Main point of OOP: code reuse. Inheritance search look for an attribute: from bottom to top of the object tree and from left to right. Difference between a class object and an instance object: both are namespace (packages of variables that appear as attributes); difference is that classes creates instances. First argument in a class's method: self by convention; receives the instance object; designed to process or change objects. init method use for: constructor method; it is passed the new instance implicitly and any argument explicitly; most commonly used operator overloading method. Specify a class's superclasses: listing them in parentheses in the class statement after the new class's name.

  • Class coding basics: Classes generate multiple instance objects; Classes are customized by inheritance; Classes can intercept python operators.

How are classes related to modules?: classes are statements not entire files; module is like a single instance class (without inheritance).

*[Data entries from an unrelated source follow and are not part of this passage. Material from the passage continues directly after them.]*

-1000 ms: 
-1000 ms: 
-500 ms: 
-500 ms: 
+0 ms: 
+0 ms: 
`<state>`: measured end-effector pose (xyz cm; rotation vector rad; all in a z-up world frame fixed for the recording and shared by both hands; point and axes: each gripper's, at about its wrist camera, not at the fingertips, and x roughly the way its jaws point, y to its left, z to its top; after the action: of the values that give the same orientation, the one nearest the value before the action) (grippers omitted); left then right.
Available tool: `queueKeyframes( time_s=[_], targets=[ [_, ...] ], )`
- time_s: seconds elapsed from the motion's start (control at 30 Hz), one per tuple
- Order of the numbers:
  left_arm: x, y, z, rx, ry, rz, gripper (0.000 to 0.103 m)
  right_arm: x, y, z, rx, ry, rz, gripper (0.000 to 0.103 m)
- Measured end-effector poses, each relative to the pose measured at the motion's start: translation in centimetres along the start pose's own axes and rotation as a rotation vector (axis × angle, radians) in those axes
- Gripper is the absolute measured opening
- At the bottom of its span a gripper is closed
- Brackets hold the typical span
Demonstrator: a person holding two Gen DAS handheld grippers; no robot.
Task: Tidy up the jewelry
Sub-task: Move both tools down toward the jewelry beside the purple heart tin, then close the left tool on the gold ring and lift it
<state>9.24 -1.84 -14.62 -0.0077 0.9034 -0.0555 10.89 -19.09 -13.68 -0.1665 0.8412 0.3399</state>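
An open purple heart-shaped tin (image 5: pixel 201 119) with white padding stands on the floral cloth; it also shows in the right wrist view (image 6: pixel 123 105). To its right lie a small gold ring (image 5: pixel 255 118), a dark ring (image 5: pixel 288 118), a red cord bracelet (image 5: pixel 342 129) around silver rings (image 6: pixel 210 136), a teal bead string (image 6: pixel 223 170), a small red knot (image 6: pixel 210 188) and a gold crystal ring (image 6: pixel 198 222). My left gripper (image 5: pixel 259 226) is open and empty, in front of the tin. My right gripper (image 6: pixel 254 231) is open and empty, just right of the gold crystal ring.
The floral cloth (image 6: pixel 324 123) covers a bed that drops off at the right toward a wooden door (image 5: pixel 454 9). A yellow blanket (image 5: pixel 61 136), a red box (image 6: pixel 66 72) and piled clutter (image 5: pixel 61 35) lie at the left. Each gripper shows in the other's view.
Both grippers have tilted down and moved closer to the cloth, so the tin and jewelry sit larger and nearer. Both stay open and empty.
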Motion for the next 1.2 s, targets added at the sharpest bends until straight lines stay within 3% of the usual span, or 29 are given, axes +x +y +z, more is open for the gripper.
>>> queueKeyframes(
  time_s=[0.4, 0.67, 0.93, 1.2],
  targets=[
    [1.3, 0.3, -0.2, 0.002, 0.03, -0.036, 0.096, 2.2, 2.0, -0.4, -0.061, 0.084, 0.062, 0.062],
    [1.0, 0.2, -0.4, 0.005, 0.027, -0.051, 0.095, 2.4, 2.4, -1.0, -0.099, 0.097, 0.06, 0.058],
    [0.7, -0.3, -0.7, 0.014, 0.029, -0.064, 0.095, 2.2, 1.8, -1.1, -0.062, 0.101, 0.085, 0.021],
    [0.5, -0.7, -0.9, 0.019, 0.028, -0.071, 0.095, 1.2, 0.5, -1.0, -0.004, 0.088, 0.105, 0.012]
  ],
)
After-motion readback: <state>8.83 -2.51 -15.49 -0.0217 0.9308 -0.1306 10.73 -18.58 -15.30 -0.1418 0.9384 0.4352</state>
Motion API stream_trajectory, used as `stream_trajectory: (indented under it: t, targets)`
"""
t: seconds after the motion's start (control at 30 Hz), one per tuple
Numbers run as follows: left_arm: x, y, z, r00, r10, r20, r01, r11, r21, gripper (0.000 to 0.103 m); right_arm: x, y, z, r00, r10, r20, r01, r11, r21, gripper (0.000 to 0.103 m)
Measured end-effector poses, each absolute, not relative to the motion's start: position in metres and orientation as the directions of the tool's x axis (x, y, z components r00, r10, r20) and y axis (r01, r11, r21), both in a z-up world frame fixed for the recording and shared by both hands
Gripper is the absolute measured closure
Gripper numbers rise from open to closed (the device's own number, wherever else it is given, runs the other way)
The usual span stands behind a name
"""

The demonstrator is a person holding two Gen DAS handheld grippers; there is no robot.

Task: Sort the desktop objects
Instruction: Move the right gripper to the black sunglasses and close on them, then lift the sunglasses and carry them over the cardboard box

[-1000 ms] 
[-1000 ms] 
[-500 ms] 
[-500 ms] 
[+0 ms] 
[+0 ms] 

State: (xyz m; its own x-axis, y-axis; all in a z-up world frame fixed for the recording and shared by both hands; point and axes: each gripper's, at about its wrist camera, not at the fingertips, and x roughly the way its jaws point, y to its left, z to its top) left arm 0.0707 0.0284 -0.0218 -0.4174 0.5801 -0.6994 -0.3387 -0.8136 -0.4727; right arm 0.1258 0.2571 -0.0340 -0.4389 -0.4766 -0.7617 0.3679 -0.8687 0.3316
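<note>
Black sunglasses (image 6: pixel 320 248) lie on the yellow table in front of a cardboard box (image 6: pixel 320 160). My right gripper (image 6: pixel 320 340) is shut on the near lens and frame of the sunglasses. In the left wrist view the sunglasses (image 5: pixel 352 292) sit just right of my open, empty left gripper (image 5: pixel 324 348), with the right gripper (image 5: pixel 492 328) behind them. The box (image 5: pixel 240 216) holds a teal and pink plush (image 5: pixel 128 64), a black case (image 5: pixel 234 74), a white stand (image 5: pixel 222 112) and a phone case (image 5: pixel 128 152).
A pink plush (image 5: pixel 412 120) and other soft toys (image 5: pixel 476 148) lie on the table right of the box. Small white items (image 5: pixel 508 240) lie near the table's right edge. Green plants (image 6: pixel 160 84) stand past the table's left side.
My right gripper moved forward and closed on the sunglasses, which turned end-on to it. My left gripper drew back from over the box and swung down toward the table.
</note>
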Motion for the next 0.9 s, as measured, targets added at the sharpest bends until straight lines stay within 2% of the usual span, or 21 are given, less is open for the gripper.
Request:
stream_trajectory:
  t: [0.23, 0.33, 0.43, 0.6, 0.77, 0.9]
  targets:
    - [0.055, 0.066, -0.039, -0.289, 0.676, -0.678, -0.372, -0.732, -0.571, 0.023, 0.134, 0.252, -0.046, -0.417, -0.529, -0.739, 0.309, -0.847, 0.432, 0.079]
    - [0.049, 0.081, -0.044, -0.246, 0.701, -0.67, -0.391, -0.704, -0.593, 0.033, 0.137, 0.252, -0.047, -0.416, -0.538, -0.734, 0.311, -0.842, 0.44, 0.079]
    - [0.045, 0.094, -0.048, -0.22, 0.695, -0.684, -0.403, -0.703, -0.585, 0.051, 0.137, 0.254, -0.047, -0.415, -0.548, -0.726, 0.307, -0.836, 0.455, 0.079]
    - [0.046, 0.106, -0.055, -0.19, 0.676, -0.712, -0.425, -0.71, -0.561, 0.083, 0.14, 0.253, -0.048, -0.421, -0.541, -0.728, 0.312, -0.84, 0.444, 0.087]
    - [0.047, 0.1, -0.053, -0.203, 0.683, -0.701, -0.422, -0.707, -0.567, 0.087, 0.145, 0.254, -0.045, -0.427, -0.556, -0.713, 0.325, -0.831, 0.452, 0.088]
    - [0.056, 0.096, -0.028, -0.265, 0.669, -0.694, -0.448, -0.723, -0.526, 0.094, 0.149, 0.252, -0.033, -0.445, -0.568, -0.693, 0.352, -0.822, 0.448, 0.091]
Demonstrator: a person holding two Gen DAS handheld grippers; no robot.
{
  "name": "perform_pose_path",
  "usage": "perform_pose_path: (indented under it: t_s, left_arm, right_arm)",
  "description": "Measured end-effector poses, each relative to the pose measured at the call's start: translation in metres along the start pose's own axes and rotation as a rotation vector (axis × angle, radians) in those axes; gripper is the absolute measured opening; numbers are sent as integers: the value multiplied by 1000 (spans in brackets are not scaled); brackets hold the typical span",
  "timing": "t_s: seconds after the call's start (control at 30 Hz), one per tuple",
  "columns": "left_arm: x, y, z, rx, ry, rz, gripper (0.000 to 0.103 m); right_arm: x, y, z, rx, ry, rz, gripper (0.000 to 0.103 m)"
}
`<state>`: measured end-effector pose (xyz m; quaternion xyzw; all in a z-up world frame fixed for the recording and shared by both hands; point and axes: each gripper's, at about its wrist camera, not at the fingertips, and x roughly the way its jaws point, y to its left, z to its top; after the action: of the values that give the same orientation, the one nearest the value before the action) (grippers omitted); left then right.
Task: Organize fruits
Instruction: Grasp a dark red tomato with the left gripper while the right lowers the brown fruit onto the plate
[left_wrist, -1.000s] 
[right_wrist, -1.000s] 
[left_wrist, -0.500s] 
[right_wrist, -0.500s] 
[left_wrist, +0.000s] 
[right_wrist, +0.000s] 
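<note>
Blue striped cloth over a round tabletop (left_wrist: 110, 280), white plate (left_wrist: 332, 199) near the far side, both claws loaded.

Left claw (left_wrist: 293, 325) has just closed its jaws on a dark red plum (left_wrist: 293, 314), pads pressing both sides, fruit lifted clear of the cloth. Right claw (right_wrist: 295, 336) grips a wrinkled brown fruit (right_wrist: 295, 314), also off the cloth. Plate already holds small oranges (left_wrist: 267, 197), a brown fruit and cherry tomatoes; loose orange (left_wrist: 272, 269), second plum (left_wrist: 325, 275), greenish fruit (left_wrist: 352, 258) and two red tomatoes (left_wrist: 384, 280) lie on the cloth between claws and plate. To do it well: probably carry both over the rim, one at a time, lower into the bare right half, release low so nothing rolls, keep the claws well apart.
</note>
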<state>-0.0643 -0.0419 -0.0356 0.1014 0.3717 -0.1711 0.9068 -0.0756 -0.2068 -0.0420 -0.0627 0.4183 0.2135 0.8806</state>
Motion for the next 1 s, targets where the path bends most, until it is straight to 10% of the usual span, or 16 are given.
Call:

How and where are class attributes created?: assigning attributes to a class object. How and where are instance attributes created?: assigning attributes to a class object. How is operator overloading coded in a class?: begin and end with double underscores; runs them automatically when an instance appear in the corresponding operation. When might you want to support operator overloading?: for mimic the built-in's. Key concepts to understand OOP. self and init.

  • A more realistic example: Making instance; Adding behavior methods; Operator overloading; Customizing behavior by subclassing; Customizing constructors, too; Using introspection tools; Storing objects in a database; Future directions. We took objects created by our classes and made them persistent by storing them on a shelve object db.

Importance of move processing into methods instead of hardcoding: only change one (code maintenance, avoid redundancy), so the method can be run on any instance (encapsulation). Why customize by subclassing rather than copying the original and modifying?: extend our prior work with custom stuff. Why call back to a superclass to run default actions, instead of coding and modifying its code in a subclass?: if a subclass needs to perform default actions coded in a superclass method then call back it (avoid redundancy). Why is it better to use tools like dict that allow objects to be processed generically than to write more custom code for each type of class?: repr not be updated each time a new attribute is added to instances in an init constructor.

  • Class coding details: The class statement; Methods; Inheritance; Namespaces; Documentation strings; Classes versus modules.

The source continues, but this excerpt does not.